┌────────

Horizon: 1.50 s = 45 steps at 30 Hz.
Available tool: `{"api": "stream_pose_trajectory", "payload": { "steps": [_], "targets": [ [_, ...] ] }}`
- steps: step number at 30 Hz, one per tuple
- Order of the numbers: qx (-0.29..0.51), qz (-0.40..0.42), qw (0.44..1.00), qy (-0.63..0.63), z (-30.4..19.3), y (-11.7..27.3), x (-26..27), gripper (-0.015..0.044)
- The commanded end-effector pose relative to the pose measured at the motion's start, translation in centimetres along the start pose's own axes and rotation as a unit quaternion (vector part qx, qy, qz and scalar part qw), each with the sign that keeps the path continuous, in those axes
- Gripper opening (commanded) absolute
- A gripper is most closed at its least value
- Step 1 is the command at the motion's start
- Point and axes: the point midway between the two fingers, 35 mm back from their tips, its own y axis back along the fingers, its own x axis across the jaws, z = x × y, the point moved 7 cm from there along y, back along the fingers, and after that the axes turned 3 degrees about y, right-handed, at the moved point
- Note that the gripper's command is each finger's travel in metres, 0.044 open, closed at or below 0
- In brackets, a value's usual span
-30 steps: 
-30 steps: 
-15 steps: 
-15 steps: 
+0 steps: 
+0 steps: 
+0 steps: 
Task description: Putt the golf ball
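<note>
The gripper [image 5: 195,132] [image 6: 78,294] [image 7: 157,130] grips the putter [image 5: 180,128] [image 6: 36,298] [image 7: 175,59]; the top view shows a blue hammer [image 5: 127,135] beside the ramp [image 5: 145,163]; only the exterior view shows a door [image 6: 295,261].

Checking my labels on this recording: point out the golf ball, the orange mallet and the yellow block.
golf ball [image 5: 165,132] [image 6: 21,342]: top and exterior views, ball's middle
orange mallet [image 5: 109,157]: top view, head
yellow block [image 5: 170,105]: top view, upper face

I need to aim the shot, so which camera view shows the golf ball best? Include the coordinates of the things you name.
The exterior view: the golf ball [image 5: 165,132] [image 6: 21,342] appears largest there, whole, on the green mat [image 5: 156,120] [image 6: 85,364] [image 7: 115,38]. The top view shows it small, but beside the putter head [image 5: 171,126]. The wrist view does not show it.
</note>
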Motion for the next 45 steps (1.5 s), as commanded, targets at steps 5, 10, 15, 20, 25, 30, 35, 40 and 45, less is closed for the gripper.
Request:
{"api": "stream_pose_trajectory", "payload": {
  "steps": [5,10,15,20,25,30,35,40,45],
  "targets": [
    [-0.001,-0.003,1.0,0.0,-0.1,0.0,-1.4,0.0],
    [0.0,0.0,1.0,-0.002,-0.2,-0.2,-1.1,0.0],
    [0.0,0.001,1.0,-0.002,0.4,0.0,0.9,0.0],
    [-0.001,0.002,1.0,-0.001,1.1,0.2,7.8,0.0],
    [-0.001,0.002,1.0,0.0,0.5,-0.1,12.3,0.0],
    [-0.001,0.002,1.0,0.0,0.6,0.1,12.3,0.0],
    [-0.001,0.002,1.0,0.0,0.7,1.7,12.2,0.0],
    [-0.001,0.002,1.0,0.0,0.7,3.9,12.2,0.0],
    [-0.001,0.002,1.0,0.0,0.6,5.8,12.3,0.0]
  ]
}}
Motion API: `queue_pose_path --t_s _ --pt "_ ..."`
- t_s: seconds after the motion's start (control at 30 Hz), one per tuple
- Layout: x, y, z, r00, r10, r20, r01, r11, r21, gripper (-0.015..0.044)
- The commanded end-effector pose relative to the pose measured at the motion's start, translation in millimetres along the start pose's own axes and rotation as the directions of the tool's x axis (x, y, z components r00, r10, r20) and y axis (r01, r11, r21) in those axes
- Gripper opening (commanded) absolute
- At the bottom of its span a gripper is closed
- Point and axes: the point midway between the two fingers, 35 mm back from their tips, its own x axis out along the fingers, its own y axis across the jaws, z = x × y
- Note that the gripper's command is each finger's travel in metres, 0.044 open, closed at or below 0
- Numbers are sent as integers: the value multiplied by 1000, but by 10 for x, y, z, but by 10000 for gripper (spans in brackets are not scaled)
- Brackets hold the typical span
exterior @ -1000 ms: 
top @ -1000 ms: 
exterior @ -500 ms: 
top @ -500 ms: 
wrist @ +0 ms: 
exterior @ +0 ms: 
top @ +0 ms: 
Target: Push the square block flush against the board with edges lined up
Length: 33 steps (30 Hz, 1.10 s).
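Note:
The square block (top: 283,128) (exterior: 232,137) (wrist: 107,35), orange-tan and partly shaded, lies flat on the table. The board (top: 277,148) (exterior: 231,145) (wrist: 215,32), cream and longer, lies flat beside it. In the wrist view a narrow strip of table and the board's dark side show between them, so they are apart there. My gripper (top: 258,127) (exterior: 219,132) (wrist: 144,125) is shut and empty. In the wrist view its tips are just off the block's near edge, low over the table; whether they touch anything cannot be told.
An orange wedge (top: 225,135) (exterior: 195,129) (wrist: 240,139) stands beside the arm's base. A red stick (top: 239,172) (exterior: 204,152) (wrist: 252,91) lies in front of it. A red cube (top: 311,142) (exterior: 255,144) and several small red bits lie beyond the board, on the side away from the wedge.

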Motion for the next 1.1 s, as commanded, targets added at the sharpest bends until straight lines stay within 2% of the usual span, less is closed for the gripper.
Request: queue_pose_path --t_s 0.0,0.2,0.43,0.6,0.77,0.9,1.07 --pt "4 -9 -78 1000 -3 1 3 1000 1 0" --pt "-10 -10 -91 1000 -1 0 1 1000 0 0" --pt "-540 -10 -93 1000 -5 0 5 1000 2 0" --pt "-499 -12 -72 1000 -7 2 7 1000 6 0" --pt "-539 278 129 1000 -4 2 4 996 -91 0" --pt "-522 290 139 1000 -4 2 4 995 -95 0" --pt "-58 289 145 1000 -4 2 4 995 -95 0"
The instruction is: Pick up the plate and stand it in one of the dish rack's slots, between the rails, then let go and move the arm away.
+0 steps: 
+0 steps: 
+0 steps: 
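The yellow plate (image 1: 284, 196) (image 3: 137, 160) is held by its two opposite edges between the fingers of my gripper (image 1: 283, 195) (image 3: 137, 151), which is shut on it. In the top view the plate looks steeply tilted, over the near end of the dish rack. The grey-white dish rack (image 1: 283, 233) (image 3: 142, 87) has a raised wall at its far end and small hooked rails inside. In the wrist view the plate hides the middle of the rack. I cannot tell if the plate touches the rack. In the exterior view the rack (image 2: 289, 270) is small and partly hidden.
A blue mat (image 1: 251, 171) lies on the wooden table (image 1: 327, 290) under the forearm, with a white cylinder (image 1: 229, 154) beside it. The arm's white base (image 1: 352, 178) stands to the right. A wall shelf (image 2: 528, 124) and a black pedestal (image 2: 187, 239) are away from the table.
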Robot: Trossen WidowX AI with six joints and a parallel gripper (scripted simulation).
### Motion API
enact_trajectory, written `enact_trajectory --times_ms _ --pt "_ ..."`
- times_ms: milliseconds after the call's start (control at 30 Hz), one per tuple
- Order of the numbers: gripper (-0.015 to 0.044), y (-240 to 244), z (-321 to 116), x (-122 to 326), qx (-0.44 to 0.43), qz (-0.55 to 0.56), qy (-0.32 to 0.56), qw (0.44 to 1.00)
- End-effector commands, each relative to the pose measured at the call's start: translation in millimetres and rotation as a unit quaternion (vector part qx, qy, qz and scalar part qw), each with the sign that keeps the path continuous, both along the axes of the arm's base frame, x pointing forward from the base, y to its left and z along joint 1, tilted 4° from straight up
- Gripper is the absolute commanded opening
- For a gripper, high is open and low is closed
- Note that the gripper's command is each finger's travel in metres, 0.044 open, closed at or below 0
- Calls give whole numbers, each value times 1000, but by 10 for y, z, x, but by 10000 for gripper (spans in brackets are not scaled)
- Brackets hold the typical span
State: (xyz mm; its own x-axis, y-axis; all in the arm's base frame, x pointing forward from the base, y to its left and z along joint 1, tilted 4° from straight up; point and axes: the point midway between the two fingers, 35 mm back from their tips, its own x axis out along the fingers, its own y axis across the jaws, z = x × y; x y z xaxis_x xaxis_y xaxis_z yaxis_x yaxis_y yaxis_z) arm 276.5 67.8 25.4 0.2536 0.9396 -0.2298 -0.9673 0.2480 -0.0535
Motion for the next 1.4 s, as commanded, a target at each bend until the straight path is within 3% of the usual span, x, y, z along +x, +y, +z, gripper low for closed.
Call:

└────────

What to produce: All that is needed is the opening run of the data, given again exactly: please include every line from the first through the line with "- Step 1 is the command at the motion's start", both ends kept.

Response to the exercise:
Horizon: 1.50 s = 45 steps at 30 Hz.
Available tool: `{"api": "stream_pose_trajectory", "payload": { "steps": [_], "targets": [ [_, ...] ] }}`
- steps: step number at 30 Hz, one per tuple
- Order of the numbers: qx (-0.29..0.51), qz (-0.40..0.42), qw (0.44..1.00), qy (-0.63..0.63), z (-30.4..19.3), y (-11.7..27.3), x (-26..27), gripper (-0.015..0.044)
- The commanded end-effector pose relative to the pose measured at the motion's start, translation in centimetres along the start pose's own axes and rotation as a unit quaternion (vector part qx, qy, qz and scalar part qw), each with the sign that keeps the path continuous, in those axes
- Gripper opening (commanded) absolute
- A gripper is most closed at its least value
- Step 1 is the command at the motion's start

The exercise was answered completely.